How to complete this task
Where an image appears in the data, omit it and reproduce the rest exactly.

= = = = =

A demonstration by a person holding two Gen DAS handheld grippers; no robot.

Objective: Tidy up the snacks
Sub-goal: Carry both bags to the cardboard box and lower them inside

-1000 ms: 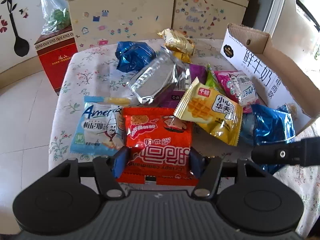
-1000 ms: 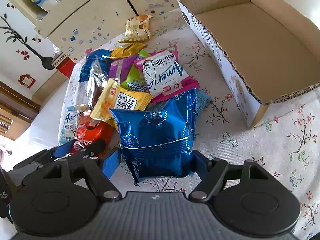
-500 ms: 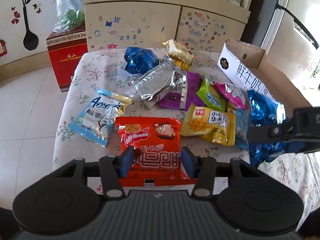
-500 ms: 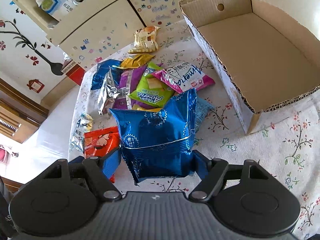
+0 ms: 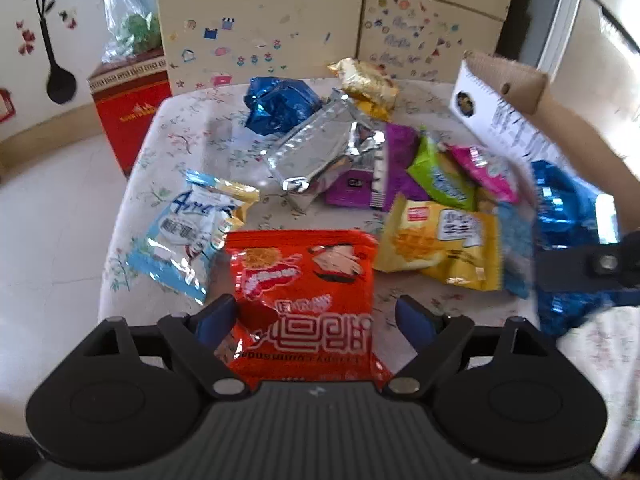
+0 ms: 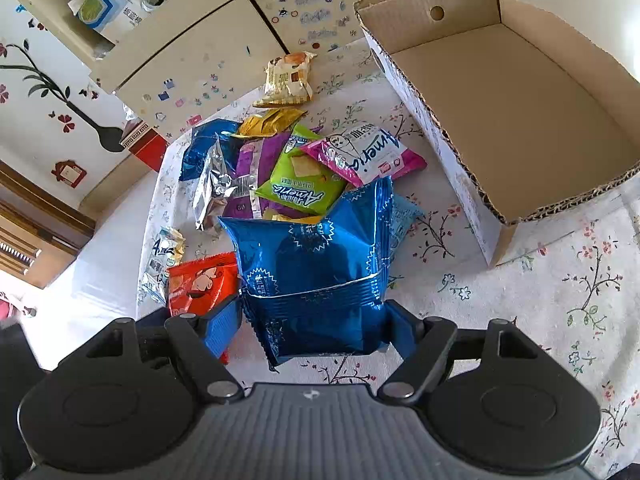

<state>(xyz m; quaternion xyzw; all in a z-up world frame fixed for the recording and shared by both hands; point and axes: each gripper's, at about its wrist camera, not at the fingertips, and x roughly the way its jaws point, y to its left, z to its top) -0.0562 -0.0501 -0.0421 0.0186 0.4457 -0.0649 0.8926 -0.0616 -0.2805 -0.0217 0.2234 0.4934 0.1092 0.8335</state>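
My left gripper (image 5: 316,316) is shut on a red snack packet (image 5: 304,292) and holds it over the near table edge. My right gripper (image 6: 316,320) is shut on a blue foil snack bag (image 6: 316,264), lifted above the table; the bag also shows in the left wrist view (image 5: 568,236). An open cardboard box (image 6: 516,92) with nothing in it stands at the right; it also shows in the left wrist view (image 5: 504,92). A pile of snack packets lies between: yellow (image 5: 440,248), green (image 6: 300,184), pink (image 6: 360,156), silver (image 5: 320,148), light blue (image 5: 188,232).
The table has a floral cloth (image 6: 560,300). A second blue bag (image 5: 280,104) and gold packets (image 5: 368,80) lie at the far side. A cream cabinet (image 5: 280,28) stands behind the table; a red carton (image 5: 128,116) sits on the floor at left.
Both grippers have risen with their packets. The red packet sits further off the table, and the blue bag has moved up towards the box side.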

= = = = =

Response
A demonstration by a person holding two Gen DAS handheld grippers; no robot.

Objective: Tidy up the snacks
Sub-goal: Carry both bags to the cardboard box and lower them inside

-1000 ms: 
-1000 ms: 
-500 ms: 
-500 ms: 
+0 ms: 
+0 ms: 

<state>(xyz m; quaternion xyzw; all in a z-up world frame fixed for the recording and shared by both hands; point and axes: each gripper's, at about its wrist camera, not at the fingertips, and x roughly the way its jaws point, y to its left, z to its top) -0.0562 -0.0501 -0.0421 0.0186 0.4457 -0.0649 0.8926 -0.0616 -0.2805 -0.0217 0.2234 0.4934 0.1092 0.8335</state>
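My left gripper (image 5: 316,316) is shut on a red snack packet (image 5: 304,292) and holds it over the near table edge. My right gripper (image 6: 316,320) is shut on a blue foil snack bag (image 6: 316,264), lifted above the table; the bag also shows in the left wrist view (image 5: 568,236). An open cardboard box (image 6: 516,92) with nothing in it stands at the right; it also shows in the left wrist view (image 5: 504,92). A pile of snack packets lies between: yellow (image 5: 440,248), green (image 6: 300,184), pink (image 6: 360,156), silver (image 5: 320,148), light blue (image 5: 188,232).
The table has a floral cloth (image 6: 560,300). A second blue bag (image 5: 280,104) and gold packets (image 5: 368,80) lie at the far side. A cream cabinet (image 5: 280,28) stands behind the table; a red carton (image 5: 128,116) sits on the floor at left.
Both grippers have risen with their packets. The red packet sits further off the table, and the blue bag has moved up towards the box side.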

The answer, as written, is complete.